As I explained in several replies, there's no equivalence between a reader and generator able to parse a given binary format. There needs to be some kind of adaptation/extraction before feeding the view.
Yup.
And what you describe above as "a PDF reader, a Word reader, a Postscript reader, etc." are IMO nothing more than _generators_, just like the SWF and MIDI generators we already have.
The functionality for all readers would obviously be the same: move these bytes from here to there. But yes, the codified mapping I think is important.
Please read carefully : I wrote *generators* !! This isn't about moving bytes, but about producing an XML document.
Let's consider the MIDI example. Suppose we have a large collection of karaoke files (MIDI supports embedded text that can be played on screen while playing the music), and we want to index the text of these songs for easy retrieval (along with some other meta-data).

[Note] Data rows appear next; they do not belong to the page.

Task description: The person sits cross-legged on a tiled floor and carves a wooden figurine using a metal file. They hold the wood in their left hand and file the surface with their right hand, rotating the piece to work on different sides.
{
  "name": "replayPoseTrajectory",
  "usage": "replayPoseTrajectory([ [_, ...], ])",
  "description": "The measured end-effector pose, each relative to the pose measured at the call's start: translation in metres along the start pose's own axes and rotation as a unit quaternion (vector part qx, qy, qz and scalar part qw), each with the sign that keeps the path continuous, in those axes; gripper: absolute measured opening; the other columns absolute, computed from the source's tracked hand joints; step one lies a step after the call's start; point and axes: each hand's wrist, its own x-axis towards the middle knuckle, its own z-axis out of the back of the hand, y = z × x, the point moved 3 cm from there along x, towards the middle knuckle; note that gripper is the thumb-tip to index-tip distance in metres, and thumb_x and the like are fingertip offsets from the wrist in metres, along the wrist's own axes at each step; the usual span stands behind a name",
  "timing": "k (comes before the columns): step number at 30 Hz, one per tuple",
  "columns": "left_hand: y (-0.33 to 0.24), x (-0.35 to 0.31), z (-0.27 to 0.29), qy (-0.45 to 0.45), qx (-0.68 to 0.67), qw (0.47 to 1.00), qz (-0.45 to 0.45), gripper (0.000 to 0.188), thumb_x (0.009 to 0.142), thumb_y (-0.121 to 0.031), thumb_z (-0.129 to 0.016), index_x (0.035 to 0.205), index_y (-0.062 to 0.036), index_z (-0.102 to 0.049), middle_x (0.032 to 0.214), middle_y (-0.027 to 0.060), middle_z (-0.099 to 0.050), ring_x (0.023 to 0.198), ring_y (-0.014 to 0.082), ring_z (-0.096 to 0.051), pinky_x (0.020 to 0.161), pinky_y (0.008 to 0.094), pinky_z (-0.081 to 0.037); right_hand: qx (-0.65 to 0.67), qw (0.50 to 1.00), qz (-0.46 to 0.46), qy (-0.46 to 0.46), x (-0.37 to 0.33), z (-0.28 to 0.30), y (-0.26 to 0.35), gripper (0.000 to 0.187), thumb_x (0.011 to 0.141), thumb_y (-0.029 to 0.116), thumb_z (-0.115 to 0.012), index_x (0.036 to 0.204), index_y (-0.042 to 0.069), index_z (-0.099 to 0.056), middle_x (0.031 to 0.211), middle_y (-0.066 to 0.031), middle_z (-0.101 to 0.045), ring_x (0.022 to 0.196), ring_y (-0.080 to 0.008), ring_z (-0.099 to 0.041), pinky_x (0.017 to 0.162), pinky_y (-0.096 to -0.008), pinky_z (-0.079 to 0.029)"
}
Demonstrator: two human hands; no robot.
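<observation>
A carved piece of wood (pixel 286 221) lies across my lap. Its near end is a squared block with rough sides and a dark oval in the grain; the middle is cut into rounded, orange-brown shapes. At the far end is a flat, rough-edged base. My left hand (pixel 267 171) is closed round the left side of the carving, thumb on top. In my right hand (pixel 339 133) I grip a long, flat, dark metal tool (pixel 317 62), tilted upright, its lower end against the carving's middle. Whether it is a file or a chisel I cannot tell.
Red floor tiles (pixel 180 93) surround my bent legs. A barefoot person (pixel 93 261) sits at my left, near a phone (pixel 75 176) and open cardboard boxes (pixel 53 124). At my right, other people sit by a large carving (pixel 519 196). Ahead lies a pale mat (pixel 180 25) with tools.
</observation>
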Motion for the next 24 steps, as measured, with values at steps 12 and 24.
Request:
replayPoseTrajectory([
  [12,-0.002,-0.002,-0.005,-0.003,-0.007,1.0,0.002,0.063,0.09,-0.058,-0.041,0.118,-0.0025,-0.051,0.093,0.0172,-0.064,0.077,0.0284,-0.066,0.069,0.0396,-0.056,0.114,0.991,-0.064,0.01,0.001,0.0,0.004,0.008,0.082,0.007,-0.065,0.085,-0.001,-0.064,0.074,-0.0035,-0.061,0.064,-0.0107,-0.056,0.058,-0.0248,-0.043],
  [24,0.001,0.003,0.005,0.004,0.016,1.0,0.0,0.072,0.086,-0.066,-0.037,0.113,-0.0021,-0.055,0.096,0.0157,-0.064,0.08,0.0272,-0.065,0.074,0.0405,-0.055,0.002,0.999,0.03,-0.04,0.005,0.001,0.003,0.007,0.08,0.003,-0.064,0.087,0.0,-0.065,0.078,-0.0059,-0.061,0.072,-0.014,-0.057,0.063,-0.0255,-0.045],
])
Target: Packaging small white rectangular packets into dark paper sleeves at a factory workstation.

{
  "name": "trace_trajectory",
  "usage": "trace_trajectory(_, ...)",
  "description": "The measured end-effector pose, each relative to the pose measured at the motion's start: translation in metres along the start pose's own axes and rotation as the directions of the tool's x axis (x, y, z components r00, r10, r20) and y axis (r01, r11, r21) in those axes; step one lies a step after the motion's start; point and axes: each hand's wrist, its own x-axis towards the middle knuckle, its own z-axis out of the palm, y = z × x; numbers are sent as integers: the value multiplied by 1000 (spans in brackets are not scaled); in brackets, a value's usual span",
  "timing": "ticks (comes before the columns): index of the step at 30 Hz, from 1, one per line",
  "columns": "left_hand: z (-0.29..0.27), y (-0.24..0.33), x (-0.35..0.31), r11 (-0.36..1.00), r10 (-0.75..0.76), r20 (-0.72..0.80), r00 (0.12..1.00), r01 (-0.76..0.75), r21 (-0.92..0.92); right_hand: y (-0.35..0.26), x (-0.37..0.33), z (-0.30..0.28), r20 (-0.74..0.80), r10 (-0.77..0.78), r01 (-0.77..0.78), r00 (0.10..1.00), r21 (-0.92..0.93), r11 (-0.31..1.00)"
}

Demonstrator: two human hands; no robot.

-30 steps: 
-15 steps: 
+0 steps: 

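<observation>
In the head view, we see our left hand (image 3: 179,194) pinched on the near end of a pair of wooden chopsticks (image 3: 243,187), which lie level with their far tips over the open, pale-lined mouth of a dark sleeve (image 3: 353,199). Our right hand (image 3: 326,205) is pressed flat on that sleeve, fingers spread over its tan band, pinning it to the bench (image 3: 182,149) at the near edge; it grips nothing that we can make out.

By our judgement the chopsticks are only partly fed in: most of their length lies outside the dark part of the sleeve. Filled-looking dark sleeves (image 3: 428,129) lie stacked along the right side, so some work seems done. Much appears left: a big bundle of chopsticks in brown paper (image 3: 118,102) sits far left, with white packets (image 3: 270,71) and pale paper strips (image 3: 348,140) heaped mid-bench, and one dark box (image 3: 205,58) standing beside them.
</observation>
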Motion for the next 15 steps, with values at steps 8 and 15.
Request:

Here's a sitemap example, using the current syntax
<map:match pattern="*.mid"/>
<map:act type="catch-view" src="content">
<map:generate type="midi" src="{1}.mid"/>
<map:transform src="xmidi2xdoc.xsl" label="content-label"/>
<!-- should never come here -->
<map:serialize type="xml"/>
</map:match>
<map:read src="{1}.mid"/>
</map:match>
You're mixing the <map:act> with a </map:match>, but I get the idea.
Picky guy, eh ?
(the "content" view starts at the "content-label" label to clearly distinguish the two notions).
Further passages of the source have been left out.